I make this report under the Coroners and Justice Act 2009,  paragraph 7, Schedule 5, and The Coroners (Investigations) Regulations 2013, regulations 28 and 29. 
3INVESTIGATION and INQUEST

On 6 June 2024 an investigation was commenced into the death of Maria Patricia Kelly age 54. The investigation concluded at the end of the inquest on 12 September 2024. I made a determination at inquest natural causes. 
4CIRCUMSTANCES OF THE DEATH

Maria Patricia Kelly was found deceased at her home address on 15 May 2024 by police following concerns raised by her neighbours and housing  officer.  
Ms Kelly lived alone and was in poor health. She suffered from a significant  number of medical and mental health problems and was prescribed a number  of medications to treat these. Records show that there had been no contact  with her GP since June 2023 and no contact with mental health services since August 2023. She had last been issued repeat medication on 1 August 2023.  Numerous failed encounters were listed by both organisations. No welfare  check was requested until 14 May 2024 when neighbours raised concerns.  They reported that they may have seen her in January 2024 but could not been certain. Police initially declined to attend but forced entry the following  day and discovered Ms Kelly deceased, and in a state of partial mummification.
5CORONER’S CONCERNS

During the course of the inquest, the evidence revealed matters giving rise to concern. In my opinion, there is a risk that future deaths will occur unless action is taken. In the circumstances, it is my statutory duty to report to you. 

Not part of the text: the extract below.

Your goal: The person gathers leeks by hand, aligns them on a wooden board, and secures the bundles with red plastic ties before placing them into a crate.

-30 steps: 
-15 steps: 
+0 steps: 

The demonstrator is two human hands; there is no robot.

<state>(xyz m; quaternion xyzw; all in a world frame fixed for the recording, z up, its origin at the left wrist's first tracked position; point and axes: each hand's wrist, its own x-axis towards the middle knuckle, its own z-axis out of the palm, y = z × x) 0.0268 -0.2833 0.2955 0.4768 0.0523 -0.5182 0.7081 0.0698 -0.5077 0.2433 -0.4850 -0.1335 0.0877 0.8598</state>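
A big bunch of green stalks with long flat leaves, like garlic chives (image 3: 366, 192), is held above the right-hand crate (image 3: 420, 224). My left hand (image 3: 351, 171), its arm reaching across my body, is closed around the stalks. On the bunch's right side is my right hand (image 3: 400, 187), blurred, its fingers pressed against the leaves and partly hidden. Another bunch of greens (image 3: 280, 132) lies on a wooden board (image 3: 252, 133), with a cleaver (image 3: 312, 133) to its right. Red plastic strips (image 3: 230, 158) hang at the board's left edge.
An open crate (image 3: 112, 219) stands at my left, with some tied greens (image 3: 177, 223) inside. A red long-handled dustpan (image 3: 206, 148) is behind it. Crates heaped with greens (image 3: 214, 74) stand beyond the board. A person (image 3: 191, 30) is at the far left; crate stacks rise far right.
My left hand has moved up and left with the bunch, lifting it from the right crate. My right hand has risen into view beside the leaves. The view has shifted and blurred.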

The MATTERS OF CONCERN are as follows.

Ms Kelly’s medical records show that she suffered from a large number of  medical conditions including steatosis of the liver, hydronephrosis, left anterior fascicular block, chronic kidney disease, iron deficiency anaemia, gastro- oesophageal reflux, hyperlipidaemia, simple schizophrenia, borderline  personality disorder, recurrent depressive disorder and anorexia nervosa  (possibly in remission). She had been also diagnosed with Non-Hodgkins  Lymphoma in the past.  
She was prescribed repeat medications of Atorvastatin and Lansoprazole for her physical health problems, and Flupentixol (as directed by her consultant) and Mirtazapine for her mental health. A prescription appears to have been last issued by her GP on 1 August 2024. 
From 23 August 2023 until the practice was notified of her death, her GP  summary showed 31 failed encounters for mental health reviews, as well as failed encounters for blood tests and bowel screening.  
Her last medical (mental health) review with South Camden Rehabilitation of  Recovery Team (SCRRT) was on 7 March 2023. Ms Kelly’s care coordinator  went on leave in September 2021. Ms Kelly was placed onto the waiting list for allocation of a new care coordinator on 29 December 2023 after a review 
of the team’s patient list found that there had been no contact with her since  11 August 2023. It was recorded that were “many attempts” (not quantified) to contact her. After a review on 29 December 2023 there were then 12  unsuccessful home visits and 6 failed telephone attempts. 
Despite this, no welfare check was undertaken, nor any request for a welfare made to her housing officer or police, until neighbours raised concerns on 14 May 2024.   
6ACTION SHOULD BE TAKEN

In my opinion, action should be taken to prevent future deaths and I believe that you and/or your organisation have the power to take such action.  
7YOUR RESPONSE

You are under a duty to respond to this report within 56 days of the date of this report, namely by 22 November 2024. I, the coroner, may extend the period. 
Your response must contain details of action taken or proposed to be taken, setting out the timetable for action. Otherwise you must explain why no action is proposed. 
8COPIES and PUBLICATION

I have sent a copy of my report to the following

[REDACTED]
HHJ Alexia Durran, the Chief Coroner of England & Wales

The Chief Coroner may publish either or both in a complete or redacted or summary form. She may send a copy of this report to any person who she  believes  may  find  it  useful  or  of  interest.  You  may  make representations to me, the coroner, at the time of your response, about the release or the publication of your response.